[CT Birds] Willow or Alder?
birddog55 at Charter.net
Wed Jun 4 22:14:44 EDT 2008
I have only encountered one "good" Alder Flycatcher up in the northeast. It
ws a bird from late May in the wet area at the back of Middle Reservoir in
East Killingly. I have, however, heard birds singing an alder song at dawn
only to change over to a good willow song by about 8:00am. This makes
censusing for this species difficult. I think there is some literature
reference to this occuring but I will have to look it up. In George Clark's
book, it is listed as an uncommon migrant and a local rare summer visitor.

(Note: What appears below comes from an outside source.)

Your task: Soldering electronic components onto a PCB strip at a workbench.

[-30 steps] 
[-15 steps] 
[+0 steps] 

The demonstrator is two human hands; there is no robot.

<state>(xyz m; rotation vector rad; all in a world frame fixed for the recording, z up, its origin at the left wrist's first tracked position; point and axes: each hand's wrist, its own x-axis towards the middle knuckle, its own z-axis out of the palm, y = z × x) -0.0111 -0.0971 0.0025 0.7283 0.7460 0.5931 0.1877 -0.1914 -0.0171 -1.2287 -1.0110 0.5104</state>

It is historically thought to have bred in the area. What also makes this
difficult is the perceptual differences between people and how they perceive
just what sound a bird is making. I have seen two or three people disagree
as to whaich song they were hearing on more than one occasion.
80 Bicknell Road
Ashford, CT 06278
Birddog55 at Charter.net
----- Original Message -----
From: "Greg Hanisek" <ghanisek at rep-am.com>
To: "Glenn Williams" <gswilliams9 at yahoo.com>; "Jim Zipp"
<jimzipp at sbcglobal.net>
Cc: <ctbirds at lists.ctbirding.org>
Sent: Wednesday, June 04, 2008 6:43 PM
Subject: Re: [CT Birds] Willow or Alder?
> Hi Glenn,
> It looks like we're getting a pretty decent discussion going on the status
> of Alder Flycatcher in the state. I'm aware from others' reports that
> are some Alders in the northeast part of the state (such as Pomfret). I
> recall Mark Szantyr (he may want to chime in) mentioning a site somewhere
> out east. I also recall him saying he had very limited contact with them
> Clay Taylor told me that there were Alders at Durham Meadows many years
> I'm not aware of any established territorial birds that far south now, but
> someone out there may have info that hasn't been disseminated. Zeranski &
> Baptist mention possible (but not confirmed) breeding in the Conn R Valley
> south of Hartford. Again, I'm not aware of any territorial birds in that
> area now.
> It's possible (totally specualtive on my part) that various attempts by
> Alder to extend its range in CT have failed because of the dominance of
> Willow Fly where they occur together (from Birds of N.A. Online).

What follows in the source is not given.